> **Your instructions**
Print the records below exactly as they appear. Omit all pictures.

> **Data for the task**

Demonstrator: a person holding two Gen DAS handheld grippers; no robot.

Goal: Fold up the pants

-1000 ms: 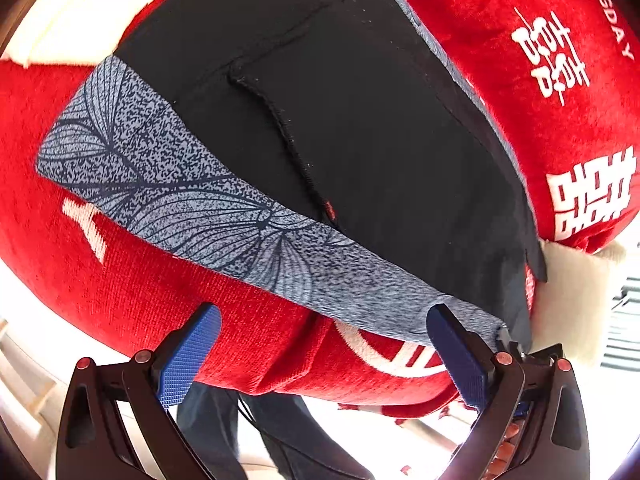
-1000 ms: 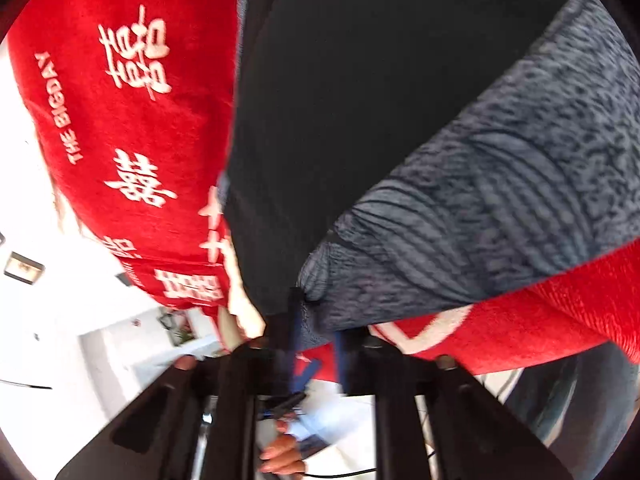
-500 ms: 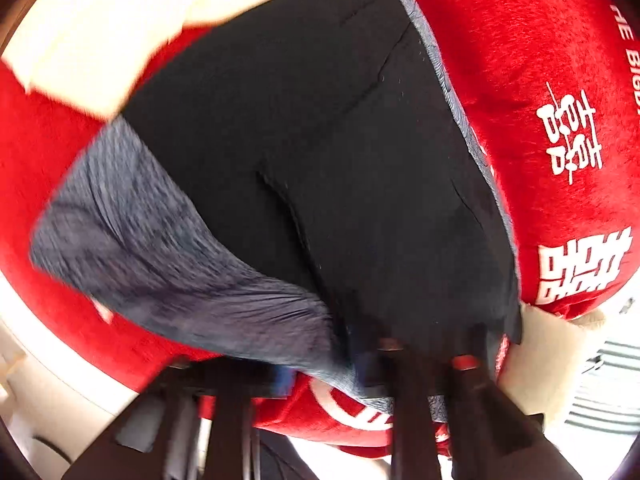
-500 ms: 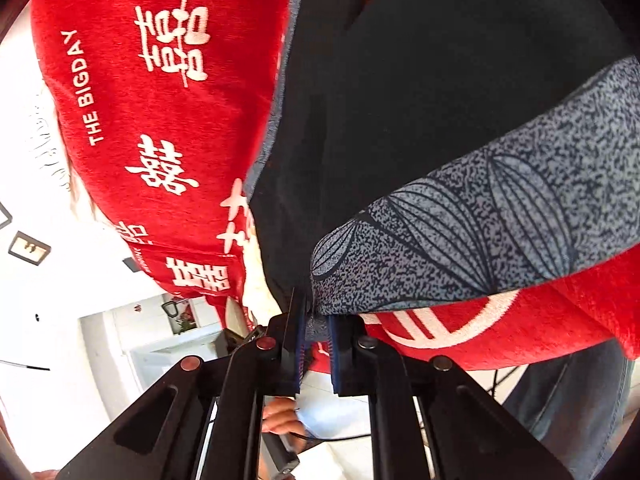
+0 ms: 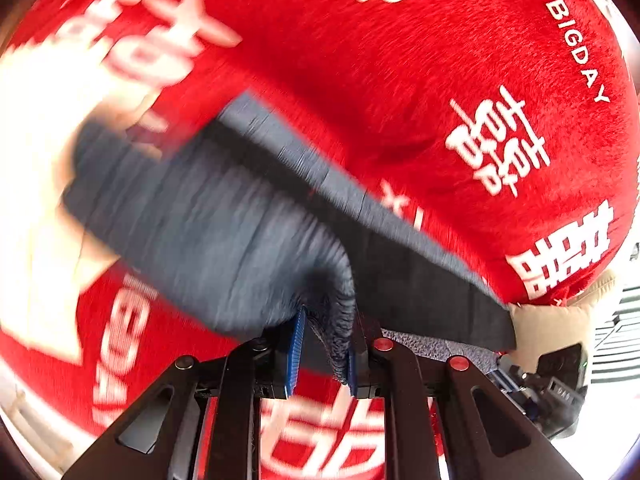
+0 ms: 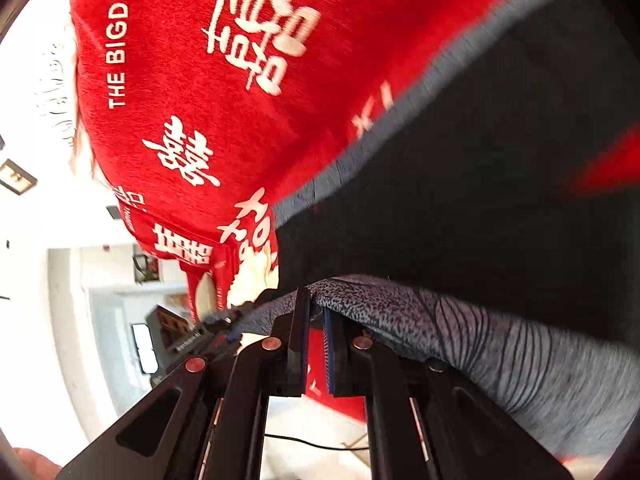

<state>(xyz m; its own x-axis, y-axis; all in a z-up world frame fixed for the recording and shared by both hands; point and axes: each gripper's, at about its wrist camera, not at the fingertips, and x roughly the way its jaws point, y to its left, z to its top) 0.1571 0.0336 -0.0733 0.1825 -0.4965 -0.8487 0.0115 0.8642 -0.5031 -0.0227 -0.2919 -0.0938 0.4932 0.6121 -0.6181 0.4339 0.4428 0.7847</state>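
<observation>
Both grippers, left gripper [image 5: 322,346] and right gripper [image 6: 316,334], are pinching the pants [image 5: 224,232] hem right at their tips, over the red blanket [image 5: 400,80]. I'd be keeping both corners level and taut while folding.

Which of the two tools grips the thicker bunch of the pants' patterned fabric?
The left tool: a thick gathered wad of the pants fills its gap, while the right tool pinches only a thin edge of grey cloth.
</observation>
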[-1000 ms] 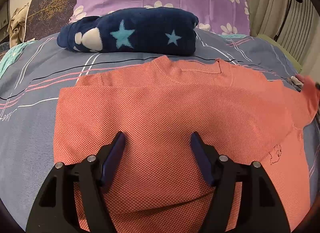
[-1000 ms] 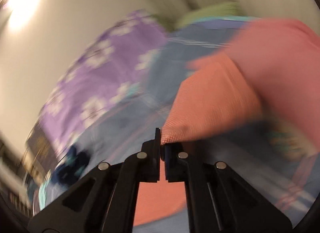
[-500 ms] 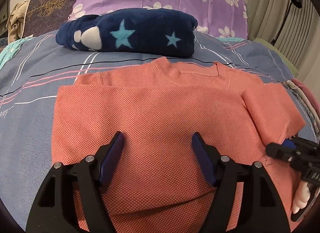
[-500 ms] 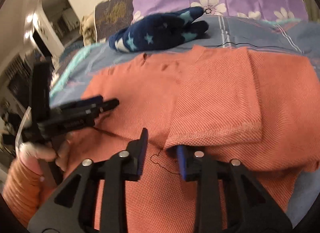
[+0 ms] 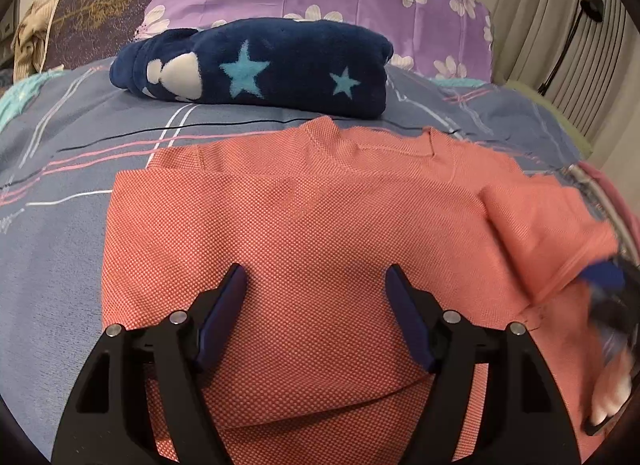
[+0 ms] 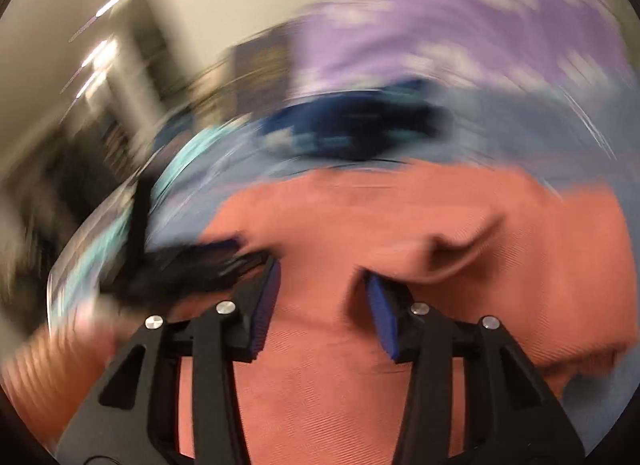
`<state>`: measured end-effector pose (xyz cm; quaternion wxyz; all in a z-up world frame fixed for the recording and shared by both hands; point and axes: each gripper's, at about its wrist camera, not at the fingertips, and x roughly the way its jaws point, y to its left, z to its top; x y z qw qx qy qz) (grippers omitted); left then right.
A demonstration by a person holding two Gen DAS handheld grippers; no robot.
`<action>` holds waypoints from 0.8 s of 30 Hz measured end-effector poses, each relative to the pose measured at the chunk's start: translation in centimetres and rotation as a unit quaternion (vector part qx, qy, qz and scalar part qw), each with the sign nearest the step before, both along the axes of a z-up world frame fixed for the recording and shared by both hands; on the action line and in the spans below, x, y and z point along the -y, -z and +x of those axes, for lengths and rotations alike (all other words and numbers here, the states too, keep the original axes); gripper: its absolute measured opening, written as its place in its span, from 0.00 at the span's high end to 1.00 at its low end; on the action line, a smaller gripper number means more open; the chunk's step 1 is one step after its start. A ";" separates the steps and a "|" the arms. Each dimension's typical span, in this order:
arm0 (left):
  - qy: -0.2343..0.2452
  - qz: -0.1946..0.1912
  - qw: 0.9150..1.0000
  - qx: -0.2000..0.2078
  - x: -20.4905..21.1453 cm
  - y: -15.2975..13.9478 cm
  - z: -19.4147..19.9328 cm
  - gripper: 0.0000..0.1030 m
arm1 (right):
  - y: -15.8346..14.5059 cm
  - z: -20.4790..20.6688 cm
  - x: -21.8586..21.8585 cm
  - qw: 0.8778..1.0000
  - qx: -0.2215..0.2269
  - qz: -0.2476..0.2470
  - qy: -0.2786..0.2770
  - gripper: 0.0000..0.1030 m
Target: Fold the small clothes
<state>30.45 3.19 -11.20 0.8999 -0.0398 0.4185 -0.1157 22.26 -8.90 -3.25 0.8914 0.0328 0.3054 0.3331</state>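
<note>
Now midway through folding: orange shirt point(image 5: 320, 233) flat on the bed point(image 5: 60, 193), straight ahead of and under both tools. Left tool point(image 5: 316, 281) hovering wide open over the shirt's middle, holding nothing. Right tool point(image 6: 320, 277) opening, pads clear of the folded-in sleeve point(image 6: 452, 249), nothing gripped. Next, probably: take the hem and fold toward the collar, keeping edges aligned.

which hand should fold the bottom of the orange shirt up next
Left, probably. The left tool hangs open over the orange shirt, near its bottom fold. The right tool, blurred, is opening beside the folded-in sleeve.
</note>
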 end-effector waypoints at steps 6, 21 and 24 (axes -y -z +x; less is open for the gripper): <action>0.043 -0.144 0.988 -0.021 -0.6 -1.2 -0.9 0.29 | 1.4 -0.6 2.7 0.999 -0.035 -0.019 0.027 0.52; 0.053 -0.006 0.998 -0.016 7.1 -2.6 0.6 0.95 | 4.5 -0.4 6.1 0.986 -0.092 -0.028 0.136 0.52; 0.047 0.029 0.997 0.050 7.1 -6.5 -0.2 0.95 | 4.8 0.0 6.4 0.985 -0.097 -0.022 0.139 0.53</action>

> **Output**
Demonstrator: a person holding two Gen DAS handheld grippers; no robot.

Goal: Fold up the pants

-1000 ms: 
-1000 ms: 
-500 ms: 
-500 ms: 
+0 ms: 
+0 ms: 

<state>(xyz m; its own x-axis, y-axis; all in a z-up world frame fixed for the recording and shared by both hands; point and axes: each gripper's, at about its wrist camera, not at the fingertips, and x roughly the way its jaws point, y to its left, z to its top) 0.1571 0.0336 -0.0733 0.1825 -0.4965 -0.8487 0.0115 0.8642 -0.5031 -0.0227 -0.2919 -0.0938 0.4932 0.6121 -0.6181 0.4339 0.4428 0.7847</state>
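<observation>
Both grippers, left gripper [image 5: 322,346] and right gripper [image 6: 316,334], are pinching the pants [image 5: 224,232] hem right at their tips, over the red blanket [image 5: 400,80]. I'd be keeping both corners level and taut while folding.

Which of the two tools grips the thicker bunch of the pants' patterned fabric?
The left tool: a thick gathered wad of the pants fills its gap, while the right tool pinches only a thin edge of grey cloth.
</observation>
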[-1000 ms] 
[-1000 ms] 
[-500 ms] 
[-500 ms] 
[+0 ms] 
[+0 ms] 
`<state>`: measured end-effector pose (xyz cm; quaternion wxyz; all in a z-up world frame fixed for the recording and shared by both hands; point and axes: each gripper's, at about its wrist camera, not at the fingertips, and x roughly the way its jaws point, y to its left, z to its top; x y z qw qx qy qz) (grippers omitted); left then right.
A demonstration by a person holding two Gen DAS handheld grippers; no robot.
`<action>` holds waypoints from 0.8 s of 30 Hz measured end-effector poses, each relative to the pose measured at the chunk's start: translation in centimetres and rotation as a unit quaternion (vector part qx, qy, qz and scalar part qw), each with the sign nearest the step before, both along the axes of a z-up world frame fixed for the recording and shared by both hands; on the action line and in the spans below, x, y and z point along the -y, -z and +x of those axes, for lengths and rotations alike (all other words and numbers here, the states too, keep the original axes); gripper: its absolute measured opening, written as its place in its span, from 0.00 at the span's high end to 1.00 at its low end; on the action line, a smaller gripper number means more open; the chunk's step 1 is one step after its start. A ";" separates the steps and a "|" the arms. Each dimension's typical span, in this order:
arm0 (left):
  - qy: -0.2343..0.2452
  - qz: -0.1946..0.1912
  - qw: 0.9150..1.0000
  - qx: -0.2000..0.2078
  - x: -20.4905..21.1453 cm
  - y: -15.2975..13.9478 cm
  - z: -19.4147..19.9328 cm
  - gripper: 0.0000..0.1030 m
arm1 (right):
  - y: -15.8346..14.5059 cm
  - z: -20.4790..20.6688 cm
  - x: -21.8586..21.8585 cm
  - qw: 0.8778..1.0000
  - qx: -0.2215..0.2269
  - qz: -0.2476..0.2470
  - qy: -0.2786..0.2770
  - gripper: 0.0000..0.1030 m
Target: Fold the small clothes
<state>30.45 3.19 -11.20 0.8999 -0.0398 0.4185 -0.1157 22.26 -8.90 -3.25 0.8914 0.0328 0.3054 0.3331</state>
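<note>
Now midway through folding: orange shirt point(image 5: 320, 233) flat on the bed point(image 5: 60, 193), straight ahead of and under both tools. Left tool point(image 5: 316, 281) hovering wide open over the shirt's middle, holding nothing. Right tool point(image 6: 320, 277) opening, pads clear of the folded-in sleeve point(image 6: 452, 249), nothing gripped. Next, probably: take the hem and fold toward the collar, keeping edges aligned.

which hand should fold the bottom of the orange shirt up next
Left, probably. The left tool hangs open over the orange shirt, near its bottom fold. The right tool, blurred, is opening beside the folded-in sleeve.
</note>
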 end-effector waypoints at steps 6, 21 and 24 (axes -y -z +x; less is open for the gripper): <action>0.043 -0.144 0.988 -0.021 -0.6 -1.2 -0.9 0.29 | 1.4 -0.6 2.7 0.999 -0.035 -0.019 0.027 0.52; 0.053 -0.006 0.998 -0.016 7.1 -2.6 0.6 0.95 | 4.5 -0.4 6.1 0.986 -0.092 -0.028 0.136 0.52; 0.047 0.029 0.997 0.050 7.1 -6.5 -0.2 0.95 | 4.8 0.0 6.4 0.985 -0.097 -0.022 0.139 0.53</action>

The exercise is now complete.